Será que ação de desinvestimento de empresas pode mesmo conter ou reduzir o desmatamento?
Uma campanha iniciada por ativistas brasileiros, mas orientada para o público internacional, pede o desfinanciamento de quem se beneficia das políticas ambientais de Bolsonaro.
A principal peça de propaganda da campanha é um vídeo em inglês mostrando cidades e produtos europeus com focos de incêndio, evidenciando que as queimadas amazônicas estão diretamente implicadas no consumo.
A expressão “defund”, que aparece ao final do vídeo, remete à demanda de ativistas do Black Lives Matter, nos Estados Unidos, que pedem o desfinanciamento da polícia depois dos sucessivos casos de abuso contra cidadãos negros.

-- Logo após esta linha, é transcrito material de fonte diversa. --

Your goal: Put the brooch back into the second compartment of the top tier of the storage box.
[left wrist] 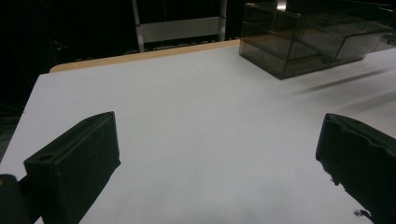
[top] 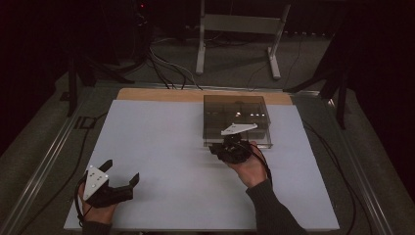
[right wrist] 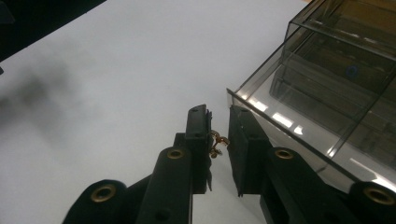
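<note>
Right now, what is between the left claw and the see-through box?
Nothing but bare white table. In the high view, the open left claw sits far from the smoky clear box, with no object lying in that stretch.

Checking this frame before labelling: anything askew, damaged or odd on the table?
Mostly tidy. One oddity: a small gold-coloured piece, maybe jewellery, hangs between the nearly shut jaws of the right tool, beside the smoky plastic box, whose drawer looks pulled out. The left tool rests open on the white mat.
</note>
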`<state>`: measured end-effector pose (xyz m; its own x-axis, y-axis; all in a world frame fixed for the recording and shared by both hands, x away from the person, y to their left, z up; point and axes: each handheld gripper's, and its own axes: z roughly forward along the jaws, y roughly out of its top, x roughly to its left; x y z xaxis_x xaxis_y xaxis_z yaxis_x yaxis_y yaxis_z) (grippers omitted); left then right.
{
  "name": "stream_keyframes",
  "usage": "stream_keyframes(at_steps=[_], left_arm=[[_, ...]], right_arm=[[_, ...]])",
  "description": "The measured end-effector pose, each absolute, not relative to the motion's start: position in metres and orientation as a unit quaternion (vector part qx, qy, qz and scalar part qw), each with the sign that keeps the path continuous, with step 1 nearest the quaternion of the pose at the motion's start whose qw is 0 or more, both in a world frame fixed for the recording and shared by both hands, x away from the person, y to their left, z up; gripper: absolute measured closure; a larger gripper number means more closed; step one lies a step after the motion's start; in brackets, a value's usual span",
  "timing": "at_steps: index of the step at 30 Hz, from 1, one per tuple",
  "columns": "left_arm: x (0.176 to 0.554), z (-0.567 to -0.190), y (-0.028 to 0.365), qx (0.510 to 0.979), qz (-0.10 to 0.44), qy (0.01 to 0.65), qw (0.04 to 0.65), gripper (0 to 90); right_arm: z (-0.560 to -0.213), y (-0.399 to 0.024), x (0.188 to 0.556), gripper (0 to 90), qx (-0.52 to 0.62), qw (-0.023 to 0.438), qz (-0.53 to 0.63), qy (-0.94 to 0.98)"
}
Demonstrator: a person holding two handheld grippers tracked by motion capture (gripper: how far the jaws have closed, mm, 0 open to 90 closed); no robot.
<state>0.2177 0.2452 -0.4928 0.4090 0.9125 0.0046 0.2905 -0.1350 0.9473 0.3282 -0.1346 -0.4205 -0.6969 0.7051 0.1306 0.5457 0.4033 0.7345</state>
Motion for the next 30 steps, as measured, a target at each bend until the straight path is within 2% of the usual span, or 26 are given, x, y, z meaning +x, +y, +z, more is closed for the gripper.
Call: stream_keyframes(at_steps=[30], left_arm=[[0.218,-0.493,0.245,0.684,0.318,0.441,0.487,0.3]], right_arm=[[-0.400,-0.145,0.346,79.4,0.390,0.124,0.403,0.819]])
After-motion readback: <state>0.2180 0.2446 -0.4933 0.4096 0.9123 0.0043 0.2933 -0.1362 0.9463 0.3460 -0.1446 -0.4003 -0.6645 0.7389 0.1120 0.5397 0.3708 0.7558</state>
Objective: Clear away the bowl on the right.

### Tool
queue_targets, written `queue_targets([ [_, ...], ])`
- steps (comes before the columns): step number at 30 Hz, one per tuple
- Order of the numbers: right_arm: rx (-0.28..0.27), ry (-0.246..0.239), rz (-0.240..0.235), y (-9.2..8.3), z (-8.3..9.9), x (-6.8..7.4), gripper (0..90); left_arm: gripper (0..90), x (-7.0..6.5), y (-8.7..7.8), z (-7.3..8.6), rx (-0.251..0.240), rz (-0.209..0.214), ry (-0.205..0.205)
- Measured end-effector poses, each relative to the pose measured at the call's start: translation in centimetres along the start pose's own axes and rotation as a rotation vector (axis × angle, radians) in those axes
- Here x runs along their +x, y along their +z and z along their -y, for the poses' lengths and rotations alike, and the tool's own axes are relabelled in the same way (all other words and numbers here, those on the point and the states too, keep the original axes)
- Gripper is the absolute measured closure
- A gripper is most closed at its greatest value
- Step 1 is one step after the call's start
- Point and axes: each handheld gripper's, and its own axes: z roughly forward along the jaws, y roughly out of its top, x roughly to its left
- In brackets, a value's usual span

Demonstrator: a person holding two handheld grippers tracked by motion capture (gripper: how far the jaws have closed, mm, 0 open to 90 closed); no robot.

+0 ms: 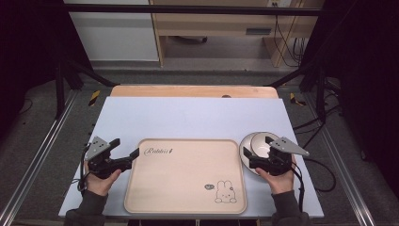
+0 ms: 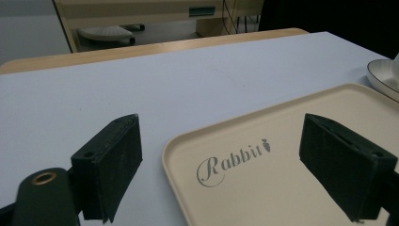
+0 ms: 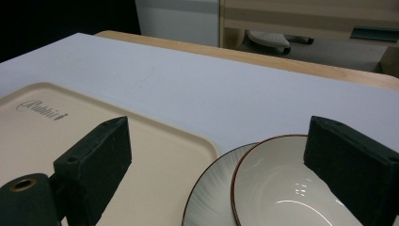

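1. Beige tray (image 1: 183,176), flat, with a low raised rim, lies in the middle of the near half of the pale blue table (image 1: 188,117); it bears the word "Rabbit" near its far left corner and a rabbit drawing near its near right corner. Nothing lies on it.
2. Two stacked dishes sit just beside the tray's right edge: a red-rimmed bowl (image 3: 277,188) resting in a wider, dark-rimmed plate (image 3: 211,197).
3. Left gripper (image 1: 127,157), held in the person's left hand (image 1: 101,181), sits at the tray's far left corner; in the left gripper view its jaws stand wide apart, holding nothing, with the corner between them.
4. Right gripper (image 1: 254,157), held in the right hand (image 1: 277,181), hovers over the dishes; in the right gripper view its jaws are likewise apart and empty, framing the bowl.
5. Handling, as a judgement: the tray looks stiff and light, best taken by its rim. The dishes appear to be glazed ceramic, so hard, smooth, slippery and breakable; a firm pinch across the rim seems the surest hold.
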Motion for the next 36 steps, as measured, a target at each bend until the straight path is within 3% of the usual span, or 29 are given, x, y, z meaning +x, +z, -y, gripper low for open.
queue_targets([
  [16,-0.002,0.010,0.012,-0.2,-0.4,-0.1,10.2,13.7,0.7,-0.1,0.3,0.002,-0.021,-0.022],
  [26,0.006,0.020,0.052,-0.6,-0.8,-0.9,10.3,13.8,1.0,-0.1,0.4,0.008,-0.033,-0.027],
  [36,0.005,0.045,0.101,-1.4,-1.5,-3.1,11.6,13.8,0.9,-0.1,0.4,0.011,-0.037,-0.019],
])
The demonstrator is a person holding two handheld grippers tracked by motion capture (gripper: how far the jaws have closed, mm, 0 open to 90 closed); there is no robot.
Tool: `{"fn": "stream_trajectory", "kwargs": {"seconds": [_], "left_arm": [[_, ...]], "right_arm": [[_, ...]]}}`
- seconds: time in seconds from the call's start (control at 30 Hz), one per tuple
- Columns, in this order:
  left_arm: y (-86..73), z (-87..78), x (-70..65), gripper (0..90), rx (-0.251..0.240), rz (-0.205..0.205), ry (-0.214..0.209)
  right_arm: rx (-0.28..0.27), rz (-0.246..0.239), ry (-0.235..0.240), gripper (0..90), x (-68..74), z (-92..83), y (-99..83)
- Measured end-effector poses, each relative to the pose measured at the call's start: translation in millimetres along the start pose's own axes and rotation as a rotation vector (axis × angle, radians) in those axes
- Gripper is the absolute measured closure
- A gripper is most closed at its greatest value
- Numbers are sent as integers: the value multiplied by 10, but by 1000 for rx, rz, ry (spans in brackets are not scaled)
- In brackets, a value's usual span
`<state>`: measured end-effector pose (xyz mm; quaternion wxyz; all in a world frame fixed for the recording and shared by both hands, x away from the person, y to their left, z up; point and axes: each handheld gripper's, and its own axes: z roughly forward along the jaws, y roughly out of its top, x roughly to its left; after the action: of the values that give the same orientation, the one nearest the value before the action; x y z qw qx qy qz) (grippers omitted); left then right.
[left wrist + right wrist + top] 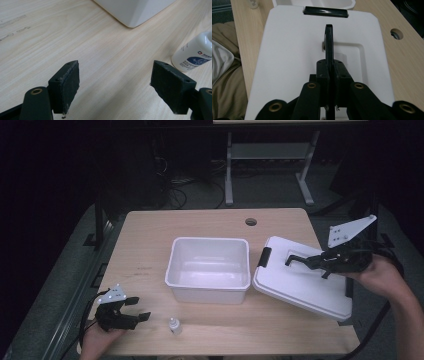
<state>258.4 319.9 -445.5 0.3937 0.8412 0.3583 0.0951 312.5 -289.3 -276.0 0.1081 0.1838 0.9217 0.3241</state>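
Clamping the black handle (329, 40) of the white lid (300, 282), the right gripper (320, 262) is seen shut on it, the lid tilted beneath it beside the white tub (208, 268). The left gripper (131, 312) is held wide apart and empty, a small bottle (193, 53) just beside it.
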Motion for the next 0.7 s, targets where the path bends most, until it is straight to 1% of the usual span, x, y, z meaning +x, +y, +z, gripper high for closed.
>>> {"fn": "stream_trajectory", "kwargs": {"seconds": [0.2,0.37,0.5,0.63,0.67,0.7], "left_arm": [[7,-1,1,227,-4,-1,0],[5,0,-1,227,-6,1,2],[7,5,-6,227,-3,2,3],[8,6,-4,227,-4,2,4],[4,13,-5,227,-1,2,3],[4,13,-5,227,-1,2,3]], "right_arm": [[0,27,0,839,-14,22,-168],[2,38,0,840,-14,52,-250],[8,47,-4,840,-16,109,-326],[14,55,4,840,-8,186,-397],[19,58,7,840,-14,229,-433],[19,58,7,840,-14,229,-433]]}}
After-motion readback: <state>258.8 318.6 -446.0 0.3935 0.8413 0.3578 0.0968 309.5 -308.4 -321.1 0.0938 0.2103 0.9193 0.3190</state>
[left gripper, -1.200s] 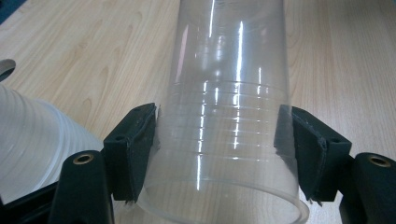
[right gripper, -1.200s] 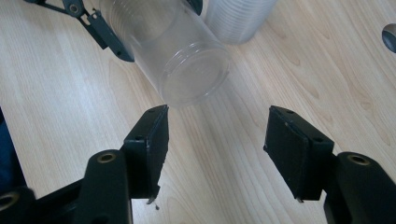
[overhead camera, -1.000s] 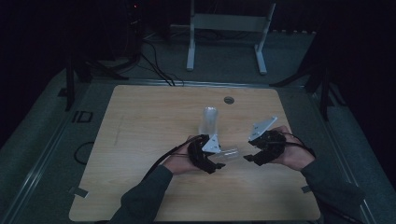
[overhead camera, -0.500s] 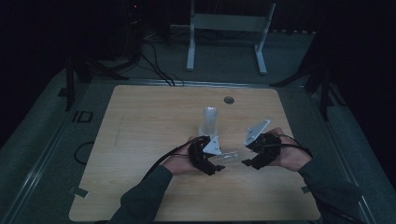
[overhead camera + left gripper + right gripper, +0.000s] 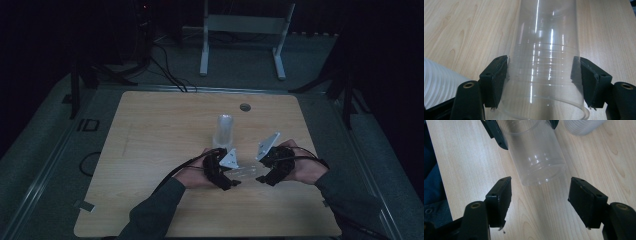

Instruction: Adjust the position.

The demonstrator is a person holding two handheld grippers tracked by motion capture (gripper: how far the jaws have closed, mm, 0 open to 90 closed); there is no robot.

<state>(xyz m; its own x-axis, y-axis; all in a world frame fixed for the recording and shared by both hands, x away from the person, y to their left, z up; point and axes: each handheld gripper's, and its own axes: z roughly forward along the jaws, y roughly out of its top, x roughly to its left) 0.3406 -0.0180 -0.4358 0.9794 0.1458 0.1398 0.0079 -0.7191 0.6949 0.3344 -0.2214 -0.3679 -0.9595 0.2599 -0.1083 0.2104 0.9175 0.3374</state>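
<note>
The clear plastic cup [image 5: 544, 65] I hold is see-through with fine rings moulded round its wall, the wood grain showing through it. It lies on its side between my two grippers, near the table's [image 5: 150, 130] front edge, at about five o'clock from the table's middle. My left gripper [image 5: 541, 82] pinches it across the wall — both black pads press flat against the sides. In the right gripper view the cup's closed bottom [image 5: 541, 173] points at me, at twelve o'clock from my right gripper [image 5: 540, 195], whose jaws stand wide with bare wood between them, not touching it.

The cup's rim is cut off by the bottom edge of the left gripper view. From above the room is dim, and the cup [image 5: 245, 172] is only a faint glint (hard to trace). A stack of ribbed cups [image 5: 225, 130] stands upright at twelve o'clock from my left hand [image 5: 197, 175].

Both forearms come in from six o'clock — my right hand [image 5: 305, 170] facing the left, jaws level over the table.
</note>
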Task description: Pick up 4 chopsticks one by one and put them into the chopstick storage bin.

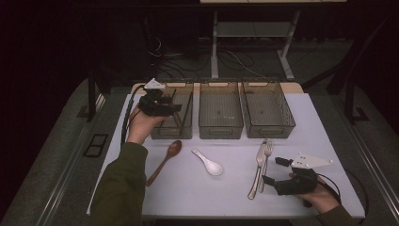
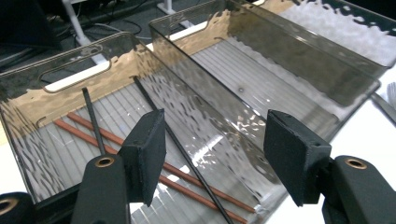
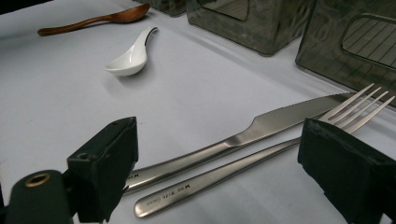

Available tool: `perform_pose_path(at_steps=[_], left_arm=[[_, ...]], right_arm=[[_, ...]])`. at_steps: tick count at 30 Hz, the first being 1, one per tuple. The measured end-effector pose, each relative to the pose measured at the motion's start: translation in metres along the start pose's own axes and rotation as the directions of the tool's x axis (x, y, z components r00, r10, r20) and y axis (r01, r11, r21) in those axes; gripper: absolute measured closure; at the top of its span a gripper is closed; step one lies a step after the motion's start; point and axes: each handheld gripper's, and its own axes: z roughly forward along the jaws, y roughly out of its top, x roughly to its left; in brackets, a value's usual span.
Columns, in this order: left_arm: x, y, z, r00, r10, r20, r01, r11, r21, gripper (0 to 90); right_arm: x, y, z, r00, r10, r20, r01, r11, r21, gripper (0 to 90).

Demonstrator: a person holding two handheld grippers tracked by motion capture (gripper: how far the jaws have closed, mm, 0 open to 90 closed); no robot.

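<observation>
My left gripper point(image 2: 210, 154) over left bin point(image 2: 28, 135), jaws spread, nothing pinched, no contact. Black chopsticks point(image 2: 182, 158) and reddish-brown chopsticks point(image 2: 88, 127) lie inside that bin, black ones leaning on wall. My right gripper point(image 3: 219, 172) low over table point(image 3: 70, 93), jaws wide apart, straddling knife point(image 3: 261, 126) and fork point(image 3: 280, 147) handles, touching neither.
</observation>
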Motion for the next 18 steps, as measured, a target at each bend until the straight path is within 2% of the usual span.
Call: perform_pose_path(at_steps=[5,7,9,13,18], left_arm=[[-0.011,-0.007,-0.006,0.9999,0.004,0.013,-0.004,0.9998,-0.019,36.2],[-0.014,-0.01,-0.009,0.9996,0.018,0.021,-0.018,0.9998,-0.006,35.6],[-0.019,-0.015,-0.009,0.999,0.008,0.044,-0.007,0.9998,-0.02,34.3],[-0.028,-0.024,-0.012,0.9965,0.034,0.076,-0.032,0.9992,-0.023,30.7],[-0.04,-0.036,-0.016,0.9943,0.055,0.092,-0.053,0.9983,-0.026,28.8]], right_arm=[[0.0,0.0,0.0,1.0,-0.003,0.001,0.003,1.0,0.001,12.5],[0.0,0.0,0.0,1.0,-0.003,0.001,0.003,1.0,0.0,12.5],[0.0,0.0,0.0,1.0,-0.003,0.001,0.003,1.0,0.0,12.5],[0.0,0.0,0.0,1.0,-0.003,0.002,0.003,1.0,0.003,12.5],[0.0,0.0,0.0,1.0,-0.003,0.003,0.003,1.0,0.004,12.5]])
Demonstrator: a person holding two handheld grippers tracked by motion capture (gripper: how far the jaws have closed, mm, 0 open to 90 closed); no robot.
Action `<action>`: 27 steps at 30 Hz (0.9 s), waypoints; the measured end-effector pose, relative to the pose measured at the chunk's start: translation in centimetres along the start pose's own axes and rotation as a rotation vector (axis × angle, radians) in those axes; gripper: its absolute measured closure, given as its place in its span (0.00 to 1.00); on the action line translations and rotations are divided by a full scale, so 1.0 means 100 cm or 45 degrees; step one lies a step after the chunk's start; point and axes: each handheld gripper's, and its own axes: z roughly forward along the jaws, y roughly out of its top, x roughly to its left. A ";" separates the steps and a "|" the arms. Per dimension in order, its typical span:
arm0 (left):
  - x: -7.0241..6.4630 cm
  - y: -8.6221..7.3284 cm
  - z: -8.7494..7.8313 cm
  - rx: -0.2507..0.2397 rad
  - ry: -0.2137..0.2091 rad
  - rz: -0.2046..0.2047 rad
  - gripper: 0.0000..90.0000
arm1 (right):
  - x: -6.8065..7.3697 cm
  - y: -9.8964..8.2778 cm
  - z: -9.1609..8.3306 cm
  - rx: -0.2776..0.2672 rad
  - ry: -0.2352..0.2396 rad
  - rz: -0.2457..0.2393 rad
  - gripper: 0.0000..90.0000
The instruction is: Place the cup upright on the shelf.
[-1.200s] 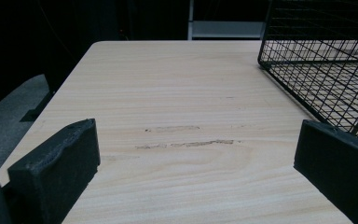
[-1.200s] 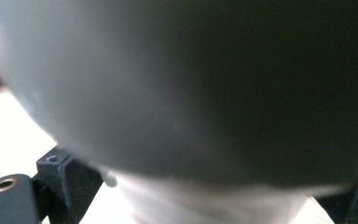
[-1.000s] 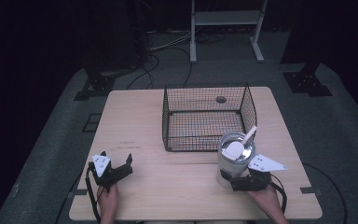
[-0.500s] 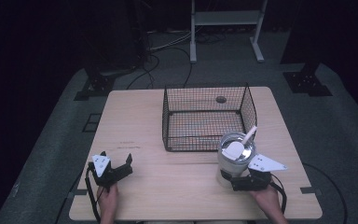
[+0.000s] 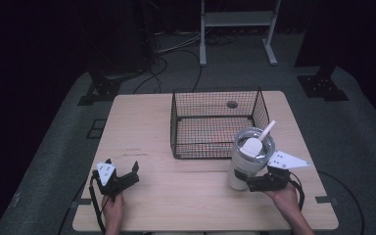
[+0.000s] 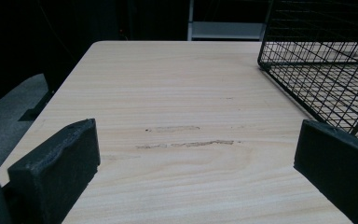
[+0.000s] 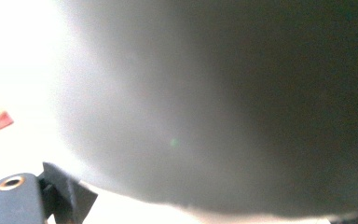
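A white tumbler [image 5: 247,164] with a clear lid and a white straw stands upright on the wooden table [image 5: 176,196], just in front of the wire basket's right corner. My right gripper [image 5: 248,185] holds it low on its body from the near right side; in the right gripper view the tumbler's pale wall [image 7: 214,102] sits right against the camera between the jaws. My left gripper [image 5: 122,166] rests at the table's near left, jaws wide apart [image 6: 196,154] with bare wood between them.
A black wire basket [image 5: 215,91] stands at the middle back of the table with nothing in it; its near left corner [image 6: 321,70] shows ahead and right of the left gripper. Faint scuff marks [image 6: 186,142] cross the wood. Cables and stand feet lie on the floor beyond.
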 end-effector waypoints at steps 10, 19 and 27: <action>0.001 0.000 0.000 -0.002 -0.001 -0.007 0.00 | -0.014 0.064 0.016 -0.019 0.059 -0.045 0.11; 0.002 0.000 0.000 -0.004 -0.007 -0.011 0.00 | -0.039 0.110 0.060 -0.036 0.128 -0.082 0.10; 0.002 0.000 0.000 -0.003 -0.012 -0.020 0.00 | -0.061 0.133 0.108 0.014 0.156 -0.148 0.10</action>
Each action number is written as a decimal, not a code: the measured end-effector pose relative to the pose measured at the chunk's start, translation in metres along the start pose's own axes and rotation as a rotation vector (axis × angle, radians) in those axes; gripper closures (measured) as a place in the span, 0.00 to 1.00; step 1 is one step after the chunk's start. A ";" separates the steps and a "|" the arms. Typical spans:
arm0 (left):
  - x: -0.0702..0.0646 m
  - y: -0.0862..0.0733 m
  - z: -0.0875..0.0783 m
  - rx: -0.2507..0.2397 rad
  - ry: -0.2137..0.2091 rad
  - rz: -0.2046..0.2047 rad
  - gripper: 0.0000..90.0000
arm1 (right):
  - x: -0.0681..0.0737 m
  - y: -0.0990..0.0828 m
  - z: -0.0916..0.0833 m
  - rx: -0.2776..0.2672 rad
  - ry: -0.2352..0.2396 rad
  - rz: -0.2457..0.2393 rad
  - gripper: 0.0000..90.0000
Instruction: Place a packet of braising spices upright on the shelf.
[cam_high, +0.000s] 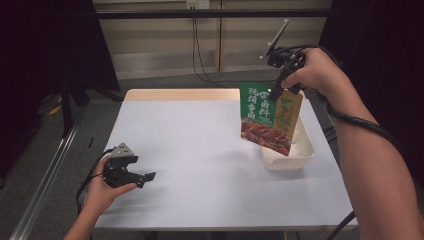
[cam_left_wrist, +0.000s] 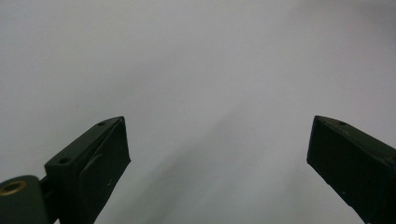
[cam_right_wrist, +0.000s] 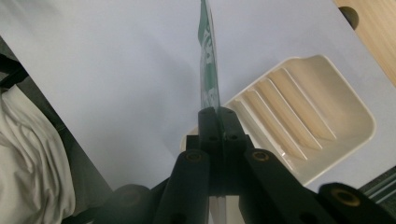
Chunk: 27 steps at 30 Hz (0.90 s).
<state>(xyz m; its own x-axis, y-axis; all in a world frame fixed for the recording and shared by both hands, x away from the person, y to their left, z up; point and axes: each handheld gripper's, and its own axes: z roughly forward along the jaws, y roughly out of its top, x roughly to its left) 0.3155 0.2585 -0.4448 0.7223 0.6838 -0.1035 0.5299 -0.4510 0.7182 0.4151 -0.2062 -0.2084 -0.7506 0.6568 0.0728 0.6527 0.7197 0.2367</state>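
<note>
Right gripper (cam_high: 278, 89) is clamped fully closed on the top edge of a snack pouch (cam_high: 267, 119); in the right gripper view the jaws meet on the film, and the pouch (cam_right_wrist: 208, 65) runs edge-on straight out ahead of them. It hangs free below the claw in the air, lower end just above the white tray (cam_high: 305, 150), not touching it as far as I can tell. Directly under the claw in the right gripper view: the tray (cam_right_wrist: 345, 112), ribbed floor, nothing in it.

Handling, my read:
- Light, flexible foil/plastic film. Hangs nearly flat, slight tilt, so the contents aren't pulling it much.
- Glossy, probably slippery. The sealed top strip is the stiffest part and the right place to pinch, which is where the jaws are now.
- Pinching the belly would likely crush the contents or let the film slide.
- It will swing under a single-point hold; move slowly.
- It looks longer than the tray's short side, so it may need laying down lengthwise.

Left gripper (cam_high: 141, 177) sits low over the table (cam_high: 190, 150), well away from the pouch, jaws wide apart, holding nothing. Bare tabletop (cam_left_wrist: 196, 60) ahead of it.
</note>
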 end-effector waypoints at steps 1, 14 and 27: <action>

A campanha brasileira, porém, não pede o boicote de produtos e serviços brasileiros —estratégia utilizada com sucesso para derrubar o apartheid na África do Sul e com menos êxito na campanha BDS, que combate a ocupação da Palestina por Israel.
A campanha também não pede o boicote de produtos específicos, como o que esteve na origem da “moratória da soja” em 2006 e que levou os maiores traders a criarem a rastreabilidade da cadeia produtiva do setor para se desimplicarem no desmatamento.
Se a expressão “defund” pede desinvestimento, a orientação na figura de Bolsonaro aponta para uma ampla política ambiental complacente com o crime que beneficia parte do agronegócio, da pecuária, do extrativismo de madeira e da mineração na região amazônica.
Mas será que uma ação de desinvestimento de empresas pode mesmo conter ou reduzir o desmatamento?
Para que o consumo de produtos se desimplique no desmatamento é preciso que se estabeleça a rastreabilidade das cadeias produtivas, para que as empresas consigam diferenciar os fornecedores que estão envolvidos no desmatamento, daqueles que não estão.
Uma iniciativa recente dos três maiores bancos do país, Itaú Unibanco, Bradesco e Santander, está se comprometendo a criar a rastreabilidade da cadeia produtiva e impedir o financiamento de agentes econômicos que promovem o desmatamento, começando pela agropecuária.
É preciso aguardar para ver se o compromisso ambiental do setor financeiro é duradouro e busca mais do que apenas projetar uma boa imagem.
Mas o caminho para asfixiar financeiramente o desmatamento parece ser mesmo o de estabelecer a rastreabilidade das cadeias produtivas e pressionar as empresas a comprarem apenas de fornecedores certificados.
O Estado brasileiro poderia jogar um papel decisivo no financiamento e na implementação da rastreabilidade, mas ele parece decididamente comprometido com o desmatamento.
*Pablo Ortellado, professor do curso de gestão de políticas públicas da USP, é doutor em filosofia.